China, Nigeria’s biggest bilateral creditor, is reported to be scaling back lending in Africa amid its worsening growth woes.
The decision of the Asian giant is coming amid increasing criticism from the west and also citizens of African countries.
Moreso the rising interest rates globally and shrinking liquidity factors have already sent bonds of the riskiest African borrowers, such as Ghana and Zambia, and currencies, including South Africa’s rand, to near pandemic lows, Bloomberg reported on Monday.
China is Nigeria’s biggest country creditor, and its debt is currently $3.9 billion, a 12.7 per cent increase from $3.5 billion in the same period last year, according to data from the Debt Management Office (DMO).
According to the Boston University Global Development Policy Center data from 2000 to 2020, the top 10 African government recipients of Chinese loans were Angola, Ethiopia, Zambia, Kenya, Egypt, Nigeria, Cameroon, South Africa, Republic of Congo and Ghana.

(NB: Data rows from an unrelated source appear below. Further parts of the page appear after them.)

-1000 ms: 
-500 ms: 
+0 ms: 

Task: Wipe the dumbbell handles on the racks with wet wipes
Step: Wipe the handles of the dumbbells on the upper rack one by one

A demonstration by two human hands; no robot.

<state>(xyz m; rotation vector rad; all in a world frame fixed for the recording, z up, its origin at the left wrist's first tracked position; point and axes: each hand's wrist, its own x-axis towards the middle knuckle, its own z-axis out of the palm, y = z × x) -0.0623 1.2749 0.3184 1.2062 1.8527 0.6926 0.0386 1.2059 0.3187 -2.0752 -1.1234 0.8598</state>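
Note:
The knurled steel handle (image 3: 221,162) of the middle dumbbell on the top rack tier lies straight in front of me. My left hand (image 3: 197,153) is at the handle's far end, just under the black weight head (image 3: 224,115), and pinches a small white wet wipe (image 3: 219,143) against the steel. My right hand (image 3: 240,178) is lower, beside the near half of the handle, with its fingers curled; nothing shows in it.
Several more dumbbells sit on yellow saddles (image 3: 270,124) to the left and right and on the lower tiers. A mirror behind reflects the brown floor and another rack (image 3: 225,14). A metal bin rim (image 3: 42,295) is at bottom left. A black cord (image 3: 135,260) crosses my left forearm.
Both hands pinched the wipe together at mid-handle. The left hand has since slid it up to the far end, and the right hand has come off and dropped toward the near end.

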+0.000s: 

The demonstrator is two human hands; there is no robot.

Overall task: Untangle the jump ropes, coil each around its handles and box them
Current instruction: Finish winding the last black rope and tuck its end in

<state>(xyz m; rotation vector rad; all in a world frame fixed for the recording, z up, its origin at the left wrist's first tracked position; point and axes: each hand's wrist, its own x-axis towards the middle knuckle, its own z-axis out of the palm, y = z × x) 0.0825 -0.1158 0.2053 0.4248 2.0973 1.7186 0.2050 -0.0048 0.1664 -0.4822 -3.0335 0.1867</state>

Loan troubles for African countries
Of those, according to Bloomberg, Ethiopia has been flagged by JPMorgan Chase & Co. as carrying high repayment risk and under threat of reserve depletion by the end of 2023.
Zambia, which is in default on its Eurobonds, and Ghana have approached the IMF for bailouts that may involve debt restructuring, while Egypt is seeking a new loan, it said.
China is Zambia’s biggest creditor, accounting for almost 75 per cent of bilateral borrowings, and is co-chairing a committee negotiating a debt restructuring after the country became Africa’s first pandemic-era sovereign defaulter in 2020.
President Hakainde Hichilema had criticised the cost of Chinese projects before he won power last year and has since forged closer links with nations including the US and the UK.